Ainsi un apport de sable de rivière peut alléger un terrain argileux tandis qu’une terre riche en argile donne au contraire du corps à un terrain trop siliceux.

Lorsqu’il est en même temps nécessaire de neutraliser une acidité excessive on peut utiliser les marnes argileuses dans ce dernier cas.

Toutefois, pour être efficaces, de tels apports doivent être copieux, de l’ordre de 2 à 3 m3 à l’are au moins. Ils ne sont donc envisageables que si les matériaux sont disponibles à bas prix et transportables économiquement.

• Attention : La terre utilisée doit provenir uniquement de la couche arable superficielle rendue vivante par son humus.
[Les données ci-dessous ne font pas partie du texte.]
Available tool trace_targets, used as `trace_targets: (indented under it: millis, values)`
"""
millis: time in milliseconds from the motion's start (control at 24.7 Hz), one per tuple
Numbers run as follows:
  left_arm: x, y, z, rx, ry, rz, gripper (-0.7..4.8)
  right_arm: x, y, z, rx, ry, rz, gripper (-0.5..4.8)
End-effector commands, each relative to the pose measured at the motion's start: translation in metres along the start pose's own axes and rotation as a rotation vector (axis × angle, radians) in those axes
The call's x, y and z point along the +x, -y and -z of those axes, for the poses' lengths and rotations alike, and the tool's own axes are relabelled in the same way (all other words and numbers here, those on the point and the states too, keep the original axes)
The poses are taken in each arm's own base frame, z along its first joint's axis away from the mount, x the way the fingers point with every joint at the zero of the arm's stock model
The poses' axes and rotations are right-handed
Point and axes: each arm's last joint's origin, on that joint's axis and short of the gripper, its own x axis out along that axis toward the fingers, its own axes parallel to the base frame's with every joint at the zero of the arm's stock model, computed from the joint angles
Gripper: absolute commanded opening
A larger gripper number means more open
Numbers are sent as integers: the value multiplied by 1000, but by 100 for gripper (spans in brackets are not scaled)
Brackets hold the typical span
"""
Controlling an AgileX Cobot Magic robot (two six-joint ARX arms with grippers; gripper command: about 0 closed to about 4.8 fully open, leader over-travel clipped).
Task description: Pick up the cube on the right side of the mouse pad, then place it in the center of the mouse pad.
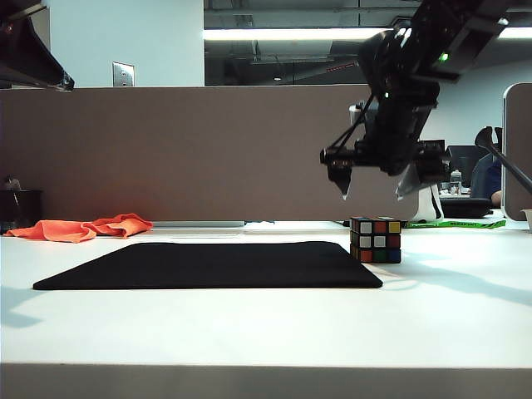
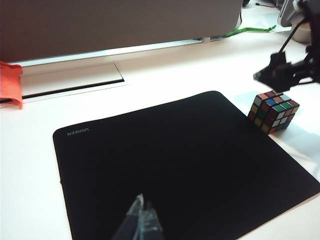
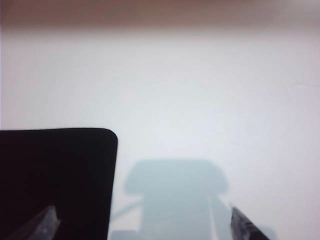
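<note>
Table (image 1: 249, 332), white, carries everything. Landmark for these notes: the mouse pad (image 1: 216, 264), lying flat, its long axis running left-right across the exterior view, printed label at one corner in the left wrist view.

Progress — nothing placed yet. The cube (image 1: 376, 239) sits on the table just off the pad's right edge, near the far right corner, touching it or nearly so; can't tell which. The pad's centre is bare. Left to do: grasp, lift, carry to the pad's middle, set down.

Right gripper (image 1: 376, 184) hangs above the cube, apart from it, just beyond the pad's right edge. Fingers spread wide, one tip to each side, nothing between them. Its wrist view shows both tips, the pad's corner, the gripper's shadow — no cube in sight.

Left gripper (image 2: 141, 221) hovers over the pad's near edge; tips close together, nothing held that I can see.

Cube has no long axis. It sits flat on one face, turned slightly so a vertical edge faces the pad in the left wrist view.

Orange cloth (image 1: 83, 228) lies beyond the pad's far left corner.
</note>
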Motion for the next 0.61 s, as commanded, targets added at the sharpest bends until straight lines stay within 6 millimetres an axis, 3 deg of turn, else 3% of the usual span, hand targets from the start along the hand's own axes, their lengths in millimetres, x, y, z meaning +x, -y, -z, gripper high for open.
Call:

Tout mélange de terre originaire du sous-sol inactif doit être proscrit, car il rendrait votre terrain stérile pour plusieurs années.

Gardez-vous notamment, lors d’une construction, d’étaler la terre des fouilles de fondations à la surface de votre futur jardin.

Si celle-ci doit être employée pour créer des différences de niveau, la couche arable sera d’abord retroussée, c’est-à-dire décapée et mise en dépôt provisoire afin de reprendre sa place naturelle lorsque la terre de fond aura été mise en position.